[[ Entries shown open ]]

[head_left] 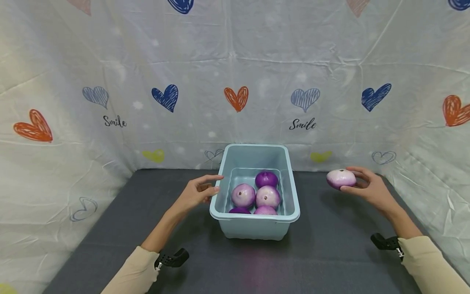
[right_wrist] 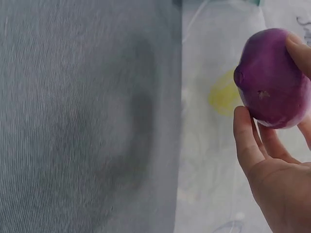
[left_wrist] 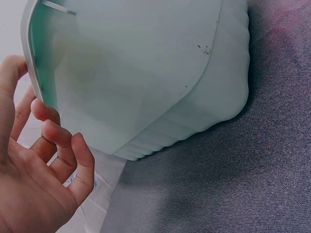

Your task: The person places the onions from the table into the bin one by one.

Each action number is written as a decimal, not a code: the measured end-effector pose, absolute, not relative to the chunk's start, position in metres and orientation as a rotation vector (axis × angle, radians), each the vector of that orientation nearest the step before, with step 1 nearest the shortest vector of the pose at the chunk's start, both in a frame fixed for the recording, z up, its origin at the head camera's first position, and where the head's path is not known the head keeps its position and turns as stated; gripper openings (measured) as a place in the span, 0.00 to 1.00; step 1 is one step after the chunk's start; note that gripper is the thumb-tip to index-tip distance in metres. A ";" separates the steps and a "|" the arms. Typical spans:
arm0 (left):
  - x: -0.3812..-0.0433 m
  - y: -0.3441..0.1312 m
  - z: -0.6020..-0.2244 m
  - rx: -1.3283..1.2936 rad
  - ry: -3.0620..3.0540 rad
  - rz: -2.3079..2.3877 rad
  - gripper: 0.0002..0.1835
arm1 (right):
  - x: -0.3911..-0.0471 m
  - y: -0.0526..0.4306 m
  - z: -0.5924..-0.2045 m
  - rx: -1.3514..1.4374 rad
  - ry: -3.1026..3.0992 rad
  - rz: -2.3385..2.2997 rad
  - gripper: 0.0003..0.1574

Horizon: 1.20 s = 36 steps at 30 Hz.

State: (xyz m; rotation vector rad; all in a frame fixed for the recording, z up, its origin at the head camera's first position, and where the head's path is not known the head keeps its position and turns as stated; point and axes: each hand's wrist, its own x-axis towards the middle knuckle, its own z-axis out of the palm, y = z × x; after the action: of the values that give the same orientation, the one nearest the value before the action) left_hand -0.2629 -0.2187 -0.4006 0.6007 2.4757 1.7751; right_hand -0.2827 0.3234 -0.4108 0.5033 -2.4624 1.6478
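A red onion (head_left: pixel 340 179), pale on top and deep purple beneath, is in my right hand (head_left: pixel 371 190), raised above the dark cloth to the right of the bin. The right wrist view shows the thumb and fingers around the onion's (right_wrist: pixel 272 82) purple side. My left hand (head_left: pixel 198 192) is at the left rim of a light blue plastic bin (head_left: pixel 253 226), thumb and index finger touching the rim. Its other fingers bend loosely outside the bin wall (left_wrist: pixel 131 63) in the left wrist view. Several onions (head_left: pixel 243 195) lie in the bin, some partly hidden by its front wall.
The bin stands on a dark grey cloth-covered table (head_left: pixel 323 253). Behind it and along both sides hangs a pale curtain (head_left: pixel 205 49) printed with hearts and "Smile". Each wrist wears a black band (head_left: pixel 172 259).
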 end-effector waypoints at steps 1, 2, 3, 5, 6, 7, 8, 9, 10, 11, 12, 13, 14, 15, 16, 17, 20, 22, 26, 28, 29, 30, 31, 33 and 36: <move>-0.263 -0.219 -0.401 0.602 2.474 1.777 0.23 | -0.282 0.322 -0.410 0.510 -2.462 1.659 0.40; -0.263 -0.218 -0.401 0.601 2.473 1.780 0.23 | -0.281 0.320 -0.409 0.516 -2.461 1.669 0.41; -0.263 -0.218 -0.400 0.604 2.469 1.784 0.23 | -0.280 0.318 -0.408 0.524 -2.459 1.682 0.41; -0.262 -0.218 -0.400 0.607 2.467 1.787 0.23 | -0.279 0.315 -0.406 0.538 -2.457 1.701 0.41; -0.262 -0.218 -0.400 0.609 2.463 1.791 0.23 | -0.278 0.313 -0.405 0.544 -2.455 1.709 0.42; -0.262 -0.219 -0.400 0.612 2.461 1.793 0.23 | -0.278 0.311 -0.404 0.549 -2.453 1.718 0.42; -0.263 -0.219 -0.400 0.614 2.462 1.793 0.23 | -0.278 0.310 -0.403 0.554 -2.450 1.725 0.42; -0.263 -0.219 -0.400 0.616 2.463 1.793 0.23 | -0.277 0.308 -0.402 0.561 -2.445 1.734 0.42; -0.263 -0.219 -0.400 0.616 2.463 1.792 0.23 | -0.277 0.307 -0.400 0.567 -2.439 1.740 0.42; -0.263 -0.219 -0.400 0.618 2.464 1.792 0.23 | -0.277 0.305 -0.399 0.576 -2.430 1.753 0.41; -0.263 -0.219 -0.401 0.617 2.465 1.791 0.23 | -0.276 0.303 -0.397 0.584 -2.421 1.766 0.41; -0.263 -0.219 -0.401 0.618 2.463 1.791 0.23 | -0.276 0.301 -0.395 0.589 -2.415 1.777 0.41; -0.263 -0.219 -0.401 0.618 2.462 1.792 0.23 | -0.276 0.300 -0.393 0.595 -2.411 1.782 0.41; -0.263 -0.219 -0.401 0.618 2.459 1.795 0.23 | -0.275 0.298 -0.392 0.600 -2.406 1.790 0.41; -0.263 -0.219 -0.401 0.617 2.455 1.797 0.23 | -0.275 0.296 -0.390 0.602 -2.406 1.791 0.41; -0.263 -0.219 -0.401 0.617 2.451 1.800 0.23 | -0.275 0.295 -0.389 0.602 -2.408 1.787 0.41; -0.263 -0.219 -0.401 0.612 2.444 1.805 0.23 | -0.275 0.291 -0.385 0.606 -2.411 1.774 0.41; -0.262 -0.219 -0.400 0.610 2.441 1.806 0.24 | -0.275 0.289 -0.384 0.617 -2.401 1.782 0.41; -0.263 -0.219 -0.401 0.612 2.436 1.810 0.23 | -0.274 0.283 -0.379 0.642 -2.385 1.806 0.40; -0.263 -0.219 -0.400 0.610 2.438 1.810 0.23 | -0.274 0.279 -0.377 0.640 -2.388 1.799 0.41; -0.263 -0.219 -0.400 0.609 2.435 1.812 0.23 | -0.274 0.277 -0.376 0.637 -2.392 1.792 0.41; -0.263 -0.219 -0.400 0.608 2.434 1.813 0.23 | -0.275 0.274 -0.374 0.638 -2.395 1.784 0.41; -0.263 -0.219 -0.400 0.607 2.433 1.814 0.23 | -0.275 0.272 -0.373 0.637 -2.399 1.778 0.41; -0.263 -0.219 -0.400 0.605 2.434 1.812 0.23 | -0.276 0.267 -0.370 0.644 -2.401 1.768 0.42; -0.263 -0.219 -0.400 0.606 2.438 1.808 0.23 | -0.279 0.259 -0.367 0.667 -2.396 1.761 0.42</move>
State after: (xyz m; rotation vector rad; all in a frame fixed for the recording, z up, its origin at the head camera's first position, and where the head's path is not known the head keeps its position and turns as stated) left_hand -0.2627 -0.2188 -0.4003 0.6062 2.4375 1.8080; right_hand -0.2790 0.2587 -0.3669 0.6668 -2.3958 1.7608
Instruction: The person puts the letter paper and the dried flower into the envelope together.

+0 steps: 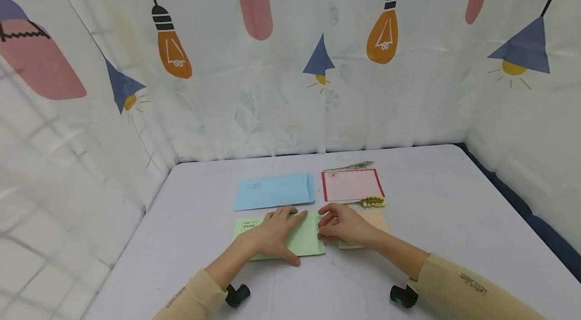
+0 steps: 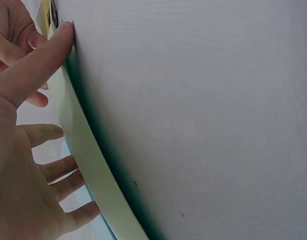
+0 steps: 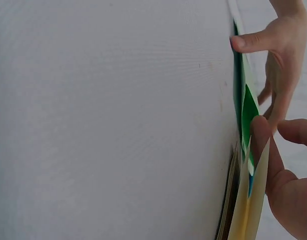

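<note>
A pale green envelope [image 1: 309, 239] with a small printed box lies on the white table, its mouth toward the right. My left hand [image 1: 276, 235] rests on it, fingers spread and thumb by the near edge. At the mouth, my right hand [image 1: 347, 225] has its fingers loosely bent; in the right wrist view, a fingertip touches the gaping green opening [image 3: 250, 107], and a gap separates it from the other finger. Beige envelopes [image 1: 375, 218] lie partly under the right hand, their upper sheets standing apart in the right wrist view [image 3: 256, 200].
Behind the green envelope lies a blue envelope [image 1: 277, 193]. To its right is a pink card [image 1: 351, 186] with a red border, a yellow flower sprig [image 1: 373, 202] at its near edge and a dried sprig [image 1: 360, 165] at its far edge. Patterned curtains [image 1: 290, 108] surround the table.
</note>
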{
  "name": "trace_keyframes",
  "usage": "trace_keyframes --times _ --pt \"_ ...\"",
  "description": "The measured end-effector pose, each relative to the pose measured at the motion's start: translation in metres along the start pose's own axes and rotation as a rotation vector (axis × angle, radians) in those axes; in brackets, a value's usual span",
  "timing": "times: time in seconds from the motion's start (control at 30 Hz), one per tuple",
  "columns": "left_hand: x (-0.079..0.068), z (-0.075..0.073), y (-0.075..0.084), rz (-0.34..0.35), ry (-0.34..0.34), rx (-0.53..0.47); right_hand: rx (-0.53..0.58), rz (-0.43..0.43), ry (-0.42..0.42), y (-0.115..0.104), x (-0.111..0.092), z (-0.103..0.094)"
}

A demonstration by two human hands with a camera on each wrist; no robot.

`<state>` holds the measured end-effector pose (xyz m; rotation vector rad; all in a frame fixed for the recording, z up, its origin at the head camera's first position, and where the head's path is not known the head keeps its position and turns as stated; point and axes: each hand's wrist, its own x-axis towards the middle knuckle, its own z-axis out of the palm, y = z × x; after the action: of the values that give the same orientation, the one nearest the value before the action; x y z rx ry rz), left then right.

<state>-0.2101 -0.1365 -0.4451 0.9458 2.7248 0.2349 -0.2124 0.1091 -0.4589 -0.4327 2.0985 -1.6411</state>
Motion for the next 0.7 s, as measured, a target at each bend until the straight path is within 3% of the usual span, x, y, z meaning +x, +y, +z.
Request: trace_keyframes --times 0.23,0.57,0.7 --pt "0.001 -0.001 0.000 -0.005 -0.010 0.002 -0.021 0.034 -0.028 -0.001 0.004 0.004" --pt "0.001 -0.003 -0.001 0.022 0.002 -0.033 0.115 0.079 -0.070 0.004 0.008 0.004" --pt "0.002 -0.001 -0.004 0.028 0.002 -0.054 0.109 0.065 -0.078 0.007 0.011 0.005"
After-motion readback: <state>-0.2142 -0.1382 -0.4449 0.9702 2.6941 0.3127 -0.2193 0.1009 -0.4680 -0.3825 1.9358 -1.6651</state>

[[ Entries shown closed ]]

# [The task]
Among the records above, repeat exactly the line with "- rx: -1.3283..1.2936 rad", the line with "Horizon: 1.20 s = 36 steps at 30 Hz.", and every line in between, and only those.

# [Solution to this task]
  - rx: -1.3283..1.2936 rad
  - ry: -3.0620..3.0540 rad
  - rz: -2.3079..2.3877 rad
  - gripper: 0.0002..0.1835
arm1 (right):
  - x: -0.3911..-0.0471 m
  - y: -0.0526..0.4306 m
  - z: -0.5924..-0.2045 m
  - rx: -1.3514..1.4374 rad
  - ry: -3.1026..3.0992 rad
  - rz: -2.3385..2.2997 rad
  - gripper: 0.0003..0.1574

Horizon: 1.20 s = 36 steps at 30 Hz.

This finishes the output for the exercise.